Before VOIGT, C.J., and GOLDEN, HILL, KITE, and BURKE, JJ.
BURKE, Justice.
[¶1] Mr. Ditzel wanted to pay off the loan and extinguish the mortgage on his property in Cheyenne, Wyoming, but he and Mr. Pinther, who held the note and mortgage, could not agree on the payoff amount. Mr. Ditzel filed a declaratory judgment action asking the district court to determine the payoff amount. The district court chose the lower amount urged by Mr. Ditzel. Mr. Pinther appealed, claiming that the district court improperly applied the tort of negligent misrepresentation to reduce the payoff amount. We agree, and so reverse the judgment and remand the case to the district court for recalculation of the payoff amount.
ISSUE
[¶2] We find this issue to be dispositive: Did the district court properly apply the tort of negligent misrepresentation to reduce the payoff amount on the mortgage?
STANDARD OF REVIEW
[¶3] Following a bench trial, this Court reviews a district court's decision using a clearly erroneous standard for factual findings, but a de novo standard for conclusions of law. Belden v. Thorkildsen, 2007 WY 68, ¶ 11, 156 P.3d 320, 323 (Wyo. 2007). The issue in this case presents a question of law, so we do not defer to the district court's conclusion, and uphold it only if it is correct. Eklund v. Farmers Ins. Exch., 2004 WY 24, ¶ 10, 86 P.3d 259, 262 (Wyo. 2004).
FACTS
[¶4] Clarence Rogers owned a house in Cheyenne, Wyoming, subject to a mortgage held by Countrywide Home Loans, Inc. In 2000, Mr. Rogers obtained a loan from Conseco Finance Servicing Corporation. This loan was secured by second and third mortgages on the property. Later, the house suffered damage from two separate fires. The insurance company issued two checks, totaling $65,323.50, to cover the damage. Both checks were jointly payable to the two mortgage holders, Countrywide and Conseco. The mortgage holders agreed on a division of the insurance proceeds, though the record does not provide details of their agreement. A short time later, Countrywide released its mortgage on the property. Conseco continued holding the two remaining mortgages, but after Conseco declared bankruptcy, the mortgages were transferred to Green Tree Servicing LLC.

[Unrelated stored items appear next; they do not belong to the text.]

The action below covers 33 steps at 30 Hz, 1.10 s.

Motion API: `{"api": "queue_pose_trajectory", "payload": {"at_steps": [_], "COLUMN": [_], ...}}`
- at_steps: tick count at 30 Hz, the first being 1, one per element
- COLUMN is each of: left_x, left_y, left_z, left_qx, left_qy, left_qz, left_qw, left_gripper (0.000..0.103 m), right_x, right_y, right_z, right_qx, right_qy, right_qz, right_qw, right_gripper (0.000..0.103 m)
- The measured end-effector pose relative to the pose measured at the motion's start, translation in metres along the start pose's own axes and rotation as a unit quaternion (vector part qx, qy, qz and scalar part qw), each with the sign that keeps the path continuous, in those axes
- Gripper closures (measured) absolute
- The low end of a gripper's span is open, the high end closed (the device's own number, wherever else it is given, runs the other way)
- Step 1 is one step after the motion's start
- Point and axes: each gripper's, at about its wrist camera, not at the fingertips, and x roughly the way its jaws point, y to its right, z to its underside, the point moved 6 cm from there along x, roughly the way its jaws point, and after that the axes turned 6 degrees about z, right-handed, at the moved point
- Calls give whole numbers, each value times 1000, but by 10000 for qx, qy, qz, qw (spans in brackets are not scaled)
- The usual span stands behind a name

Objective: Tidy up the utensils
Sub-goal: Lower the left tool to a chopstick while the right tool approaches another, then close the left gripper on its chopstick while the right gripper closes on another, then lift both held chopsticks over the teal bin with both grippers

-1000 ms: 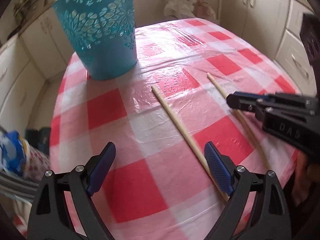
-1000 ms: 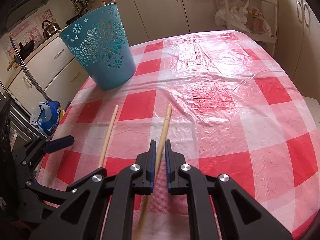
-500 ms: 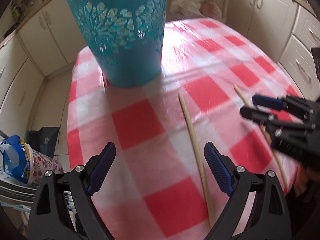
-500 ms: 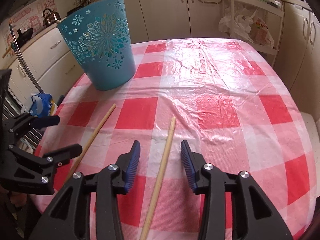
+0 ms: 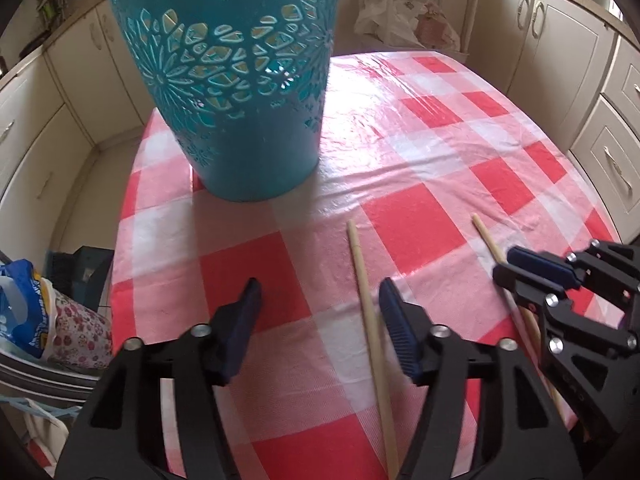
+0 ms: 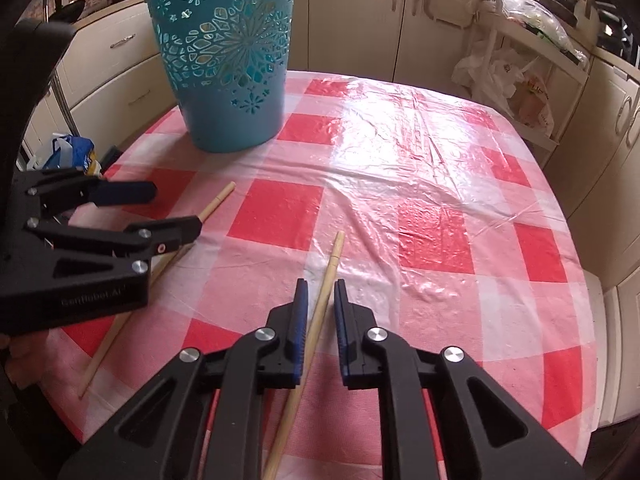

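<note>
While the right gripper [image 6: 320, 300] sits low over the table [image 6: 440, 208], its jaws stand a narrow gap apart on either side of one stick [image 6: 316, 320], which lies on the cloth and runs back under the tool; from this view it is hard to tell whether the left pad touches the wood, but the right one is clear of it. Half a second ago these jaws were much wider, and a second ago they were pressed near together on the same stick. The left gripper [image 5: 320, 304] is spread wide, holding nothing, with the other stick [image 5: 370, 320] lying just inside its right finger [image 5: 394, 320]. It has closed somewhat from its wider spread of a moment ago.

Two sticks lie flat on the cloth, well apart and roughly parallel, both pointing toward the one bin [image 6: 224, 68]. The bin stands upright near the far left corner of the table and looms larger in the left view than it did a second ago. Stick ends show above its rim; their number is not clear.
</note>
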Motion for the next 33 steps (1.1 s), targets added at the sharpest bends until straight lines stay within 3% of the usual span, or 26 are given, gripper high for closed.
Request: {"api": "queue_pose_trajectory", "payload": {"at_steps": [2, 6, 7, 14, 18, 21, 23, 24, 27, 33], "left_x": [5, 2, 2, -1, 0, 2, 2, 2, -2, -7], "left_y": [1, 3, 2, -2, 0, 3, 4, 4, 0, -4], "left_z": [0, 0, -2, 2, 1, 0, 0, 0, 2, 10], "left_qx": [-9, 65, 6, -39, 17, 82, 130, 139, 34, 30], "left_qy": [-23, 146, 147, 114, 121, 193, 268, 283, 319, 247], "left_qz": [79, 173, 230, 234, 161, 119, 153, 181, 275, 261], "left_qw": [10000, 9997, 9996, 9997, 9998, 9997, 9994, 9993, 9991, 9993], "left_gripper": [47, 85, 89, 89, 68, 66, 81, 96, 98, 98], "right_x": [-1, -2, -3, -4, -4, -4, -3, -3, -3, -6], "right_y": [-1, -3, -4, -5, -5, -7, -6, -6, -1, -6], "right_z": [1, 0, 0, 4, 5, 5, 4, 5, 5, 4], "right_qx": [-38, 73, 76, 78, 27, -53, 20, 61, 403, 264], "right_qy": [28, 83, 94, 20, 41, 99, 104, 102, 41, 27], "right_qz": [-19, -239, -249, -212, -178, -105, -174, -207, -601, -486], "right_qw": [10000, 9997, 9996, 9997, 9998, 9999, 9998, 9997, 9974, 9985], "right_gripper": [90, 96, 96, 96, 96, 96, 97, 97, 97, 94]}}
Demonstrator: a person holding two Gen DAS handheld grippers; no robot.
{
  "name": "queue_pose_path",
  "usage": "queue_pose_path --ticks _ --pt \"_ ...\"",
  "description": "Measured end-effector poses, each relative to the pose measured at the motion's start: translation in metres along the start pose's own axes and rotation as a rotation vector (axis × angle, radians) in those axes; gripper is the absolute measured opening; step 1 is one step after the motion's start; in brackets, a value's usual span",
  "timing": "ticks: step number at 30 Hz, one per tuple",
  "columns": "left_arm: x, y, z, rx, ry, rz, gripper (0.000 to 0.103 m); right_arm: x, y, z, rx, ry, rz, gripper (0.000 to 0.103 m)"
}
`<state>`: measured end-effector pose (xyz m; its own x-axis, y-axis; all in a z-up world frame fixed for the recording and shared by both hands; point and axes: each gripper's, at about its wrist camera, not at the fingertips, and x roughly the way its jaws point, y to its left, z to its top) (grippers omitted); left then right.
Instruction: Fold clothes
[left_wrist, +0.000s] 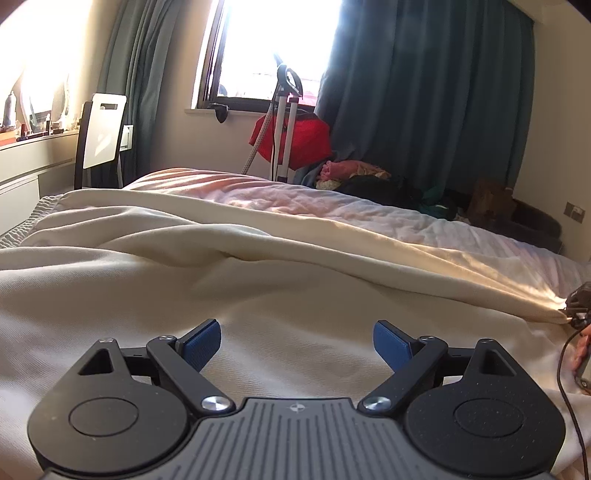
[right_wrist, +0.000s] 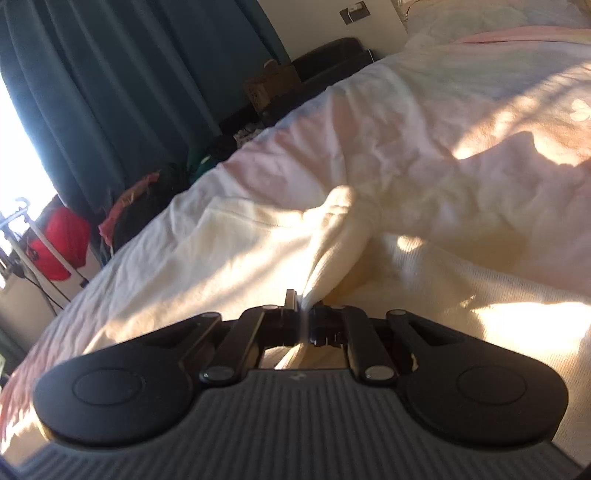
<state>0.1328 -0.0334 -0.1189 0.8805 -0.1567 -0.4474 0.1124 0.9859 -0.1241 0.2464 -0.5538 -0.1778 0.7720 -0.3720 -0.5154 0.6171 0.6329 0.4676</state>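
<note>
Left wrist first: left gripper (left_wrist: 297, 341) hovers just over the cream garment (left_wrist: 184, 280), jaws spread wide, nothing between the blue pads (left_wrist: 202, 345). Cloth lies spread on the bed (left_wrist: 424, 225), directly under and ahead; its long fold ridge runs across the view toward the far right edge, where the other tool pinches it.

Right wrist next: right gripper (right_wrist: 303, 314) clenched on a bunched edge of the cream garment (right_wrist: 229, 243), fabric rising out from the closed jaws. Judgement: left side needs a matching pinch on the cloth beneath it.
</note>
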Motion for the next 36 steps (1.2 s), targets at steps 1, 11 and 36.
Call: queue_pose_path --ticks 1,11,36 --pt "-0.002 0.0 0.0 0.003 -0.005 0.001 0.091 0.0 0.0 -0.002 -0.015 0.001 -0.001 0.009" --pt "-0.032 -0.018 0.006 0.081 -0.126 0.026 0.092 -0.081 0.029 0.011 -0.166 -0.02 0.08 0.012" --pt "-0.094 0.061 0.029 -0.161 0.03 0.287 0.096 -0.207 0.064 -0.016 -0.463 0.096 0.326 0.093"
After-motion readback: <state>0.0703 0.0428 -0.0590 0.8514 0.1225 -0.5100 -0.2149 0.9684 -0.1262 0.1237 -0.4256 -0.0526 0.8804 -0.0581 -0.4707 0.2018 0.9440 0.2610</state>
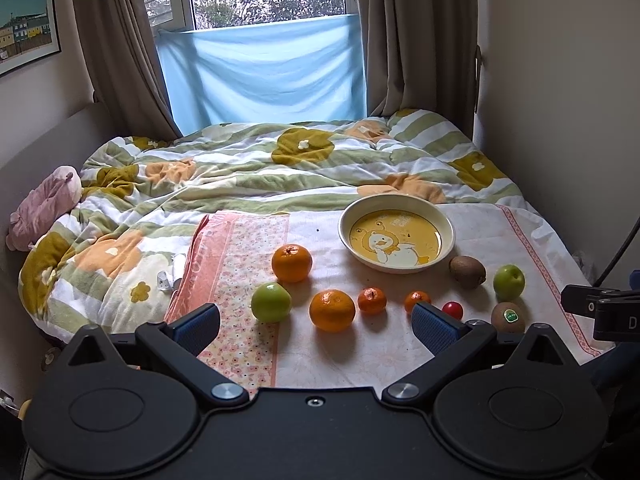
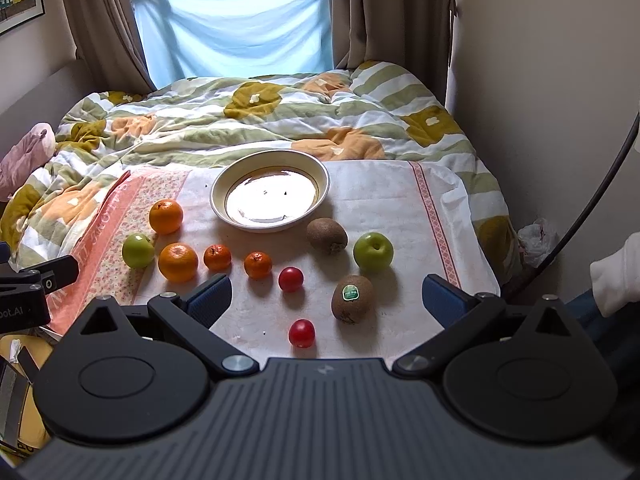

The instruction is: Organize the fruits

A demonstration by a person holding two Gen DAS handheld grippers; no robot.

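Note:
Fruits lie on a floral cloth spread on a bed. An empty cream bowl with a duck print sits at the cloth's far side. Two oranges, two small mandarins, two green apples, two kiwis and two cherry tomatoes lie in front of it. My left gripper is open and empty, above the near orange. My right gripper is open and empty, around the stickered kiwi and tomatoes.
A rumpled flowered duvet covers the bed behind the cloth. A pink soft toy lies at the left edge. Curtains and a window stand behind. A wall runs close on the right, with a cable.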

[¶5] In 2003, following Mr. Rogers death, the mortgages went into default. About a year later, Mr. Pinther purchased the mortgages from Green Tree. Mr. Pinther then initiated foreclosure proceedings. He published notice stating that the payoff amounts were $37,609.73 on the senior mortgage and $21,706.64 on the junior mortgage.
[¶6] Mr. Ditzel saw the notice, decided to bid on the property, and attended the foreclosure sale in July 2004. Before the sale began, however, Mr. Pinther cancelled the sale on the senior mortgage, apparently on the advice of his attorney. The specific reason for the cancellation does not appear in the record. The foreclosure sale proceeded on the junior mortgage alone. Both Mr. Pinther and Mr. Ditzel bid at the sale, with Mr. Pinther making the successful bid of $25,000.00, an amount in excess of the payoff amount on the junior mortgage.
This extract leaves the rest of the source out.